Try searching chew toys in the search engine. Nylabones are good, especially ones with ridges for peanut butter. Surely the extra small red kong would work? Also, bully sticks hold together. My little one likes the biscuit ball and IQ ball filled with Brothers kibble.


----------



## new2havs (Jul 11, 2017)

Marni said:


> Try searching chew toys in the search engine. Nylabones are good, especially ones with ridges for peanut butter. Surely the extra small red kong would work? Also, bully sticks hold together. My little one likes the biscuit ball and IQ ball filled with Brothers kibble.


thanks Marni! He does have the extra small red kong and he likes it but I was thinking he could use something more narrow so that he could chew on the sides of his mouth. I appreciate your advice and I just got him a small nylabone and I'm going to look into the other things you suggested as well!!!!


----------



## Melissa Brill (Feb 22, 2017)

Check out the small (or xsmall) size antlers - Perry is obviously much bigger than your puppy but he seems to get them toward the back of his teeth when he wants to chew on them. The small nylabones are probably ok too (though they are shaped more bulbous at the ends so might not get into the back of a small mouth) - just watch if you have a strong chewer because they can grind it down and take pieces off (I always end up throwing Perry's away). Perry also loves to chew on the skinneeez plush animals (they don't have any filling in them) - just be sure to get the smaller ones - the 20+" ones are huge even for my 11 pounder.


----------



## ShamaMama (Jul 27, 2015)

Pig's ears from the local pet store are fine for puppies who just want to chew. They soften up so can be chewed with any teeth. Don't give them to adults as they're very fatty.


----------



## Barbara Levy (Apr 22, 2016)

new2havs said:


> thanks Marni! He does have the extra small red kong and he likes it but I was thinking he could use something more narrow so that he could chew on the sides of his mouth. I appreciate your advice and I just got him a small nylabone and I'm going to look into the other things you suggested as well!!!!

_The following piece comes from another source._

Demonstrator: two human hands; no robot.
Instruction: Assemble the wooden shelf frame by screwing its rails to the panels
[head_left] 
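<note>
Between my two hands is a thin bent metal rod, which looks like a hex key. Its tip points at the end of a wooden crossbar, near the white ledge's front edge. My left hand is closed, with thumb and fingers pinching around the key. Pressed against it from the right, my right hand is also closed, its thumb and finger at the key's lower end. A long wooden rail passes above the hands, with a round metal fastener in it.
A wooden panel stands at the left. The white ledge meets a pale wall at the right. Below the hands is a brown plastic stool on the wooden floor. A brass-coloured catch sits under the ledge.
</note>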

Just FYI. The red kong is an adult one. The light blue and pink are puppy kongs. They are softer. Your Puppy might like those better. (Loki isn't a hard chewer so I am still using the puppy kongs for him.

This is a chew toy he really liked. You soak it in water and freeze like a toddler teething toy.

Pet Supplies : Pet Chew Toys : Dog Toy Pet Stages Cool Teething Stick : Amazon.com

PetStages has lots of small dog chews. Loki still plays with these.

Amazon.com: Dental Teeth Cleaning Chew Toys for Small Dogs, Dog Chew Toys for Petstages: Pet Supplies

This latex toy is his very favorite along with the squirrels and bees that go in the log and hive. It took him awhile to figure out how to get them out now he loves the little toys.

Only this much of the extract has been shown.